- Country: United States
- Language: English
- Genre(s): Science fiction

Publication
- Published in: Future Power
- Publication type: Collection
- Media type: Print
- Publication date: 1976

= The Diary of the Rose =

"The Diary of the Rose" is a 1976 dystopian science fiction novelette by Ursula K. Le Guin, first published in the Future Power collection. The tale is set in a totalitarian society which uses brainwashing by "electroshocks" to eradicate any kind of political dissent.

==Plot==

The story is the diary of "psychoscopist" Dr.
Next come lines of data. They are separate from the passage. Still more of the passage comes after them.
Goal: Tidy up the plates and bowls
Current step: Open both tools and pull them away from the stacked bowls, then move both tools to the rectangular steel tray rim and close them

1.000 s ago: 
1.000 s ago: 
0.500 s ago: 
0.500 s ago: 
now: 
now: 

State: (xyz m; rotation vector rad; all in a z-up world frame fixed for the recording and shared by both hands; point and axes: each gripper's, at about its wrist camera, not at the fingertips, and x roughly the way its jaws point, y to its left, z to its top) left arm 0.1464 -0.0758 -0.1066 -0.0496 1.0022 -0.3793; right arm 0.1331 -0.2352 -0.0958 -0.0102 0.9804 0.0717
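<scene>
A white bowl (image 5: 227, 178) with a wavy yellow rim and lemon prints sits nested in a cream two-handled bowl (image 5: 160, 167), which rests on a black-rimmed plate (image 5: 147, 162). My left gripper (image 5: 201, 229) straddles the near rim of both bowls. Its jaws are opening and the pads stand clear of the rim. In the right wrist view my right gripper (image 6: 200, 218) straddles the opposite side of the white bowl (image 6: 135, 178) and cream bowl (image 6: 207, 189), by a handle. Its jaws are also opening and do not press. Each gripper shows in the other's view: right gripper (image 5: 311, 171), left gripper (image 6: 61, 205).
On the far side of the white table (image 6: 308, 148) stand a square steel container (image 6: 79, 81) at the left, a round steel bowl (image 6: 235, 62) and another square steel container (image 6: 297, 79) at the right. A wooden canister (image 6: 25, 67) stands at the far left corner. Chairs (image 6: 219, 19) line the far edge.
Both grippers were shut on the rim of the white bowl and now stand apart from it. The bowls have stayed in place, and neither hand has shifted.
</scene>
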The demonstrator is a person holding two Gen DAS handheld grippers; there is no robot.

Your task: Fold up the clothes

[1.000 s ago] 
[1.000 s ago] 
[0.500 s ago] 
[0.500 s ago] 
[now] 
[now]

Rosa Sobel, hired by state security to probe the mind of Flores Sorde for signs of "political psychosis", using a brain-mapping device called a psychoscope.

Conversations with Sorde eventually lead to the political awakening of Dr. Sobel.

==Commentary==

The concept of "political psychosis" can be compared with Orwellian "thoughtcrimes".

Some critics link the novelette with the Orsinian cycle. However, in the introduction to the collection Where on Earth Ursula Le Guin remarked that, while the protagonist has an Orsinian name, she would rather think that the events took place in South America rather than in Orsinia.

When asked in an interview about her Orwellian-type stories, "The New Atlantis", "SQ", and "The Diary of the Rose", Ursula Le Guin commented:

Those three stories arose out of rage and fear at the institutionalised cruelty and stupidity of national governments — abroad and at home. None of them is more than slightly exaggerated. It is hard for a story to come close to the terrible reality of government-directed punishment of dissent and government-directed torture.

==Awards and nominations==
All events were in 1977.
- Jupiter Award in the novelette category
- Runner-up in the Locus Award for Best Novelette.
- Hugo Award finalist
- Le Guin refused a Nebula Award for "The Diary of the Rose" by withdrawing the nomination in protest of the Science Fiction Writers of America's revocation of Stanisław Lem's membership. Le Guin attributed the revocation to Lem's criticism of American science fiction and willingness to live in the Eastern Bloc, and said she felt reluctant to receive an award "for a story about political intolerance from a group that had just displayed political intolerance" toward communism. She withdrew the novelette shortly before the announcement of the winners. The SFWA pleaded her not to do that since she had in fact won, but Le Guin insisted on the withdrawal. The award was instead given to Isaac Asimov's "The Bicentennial Man."

==Publication history==
The first publication was in the Future Power collection in 1976. The same year it was translated into French.

In 1977 it was included in anthologies Psy Fi One: An Anthology of Psychology in Science fiction and Best Science Fiction Stories of the Year: Sixth Annual Collection.

It was anthologized in the author's collection The Compass Rose in 1982.

In 2012 it was included in Volume One, Where on Earth, of the two-volume collection The Unreal and Real of the author's works. In the opinion of Emily Nordling, a reviewer for tor.com, the story was included in the "Real" part of the collection despite the "hardcore" science fiction elements because it truly portrays the possible invasiveness of psychiatry regardless of instruments used.

It was translated into French (Le journal de la rose, 1976), Dutch (Het dagboek van de roos, 1978; De Roos in de Winter, 1985), German (Das Tagebuch der Rose, 1979), Italian (Il diario della rosa, 2003), and Russian (Дневник Розы, 2008)

A BBC Radio audiobook version of The Diary of the Rose first aired in 2009.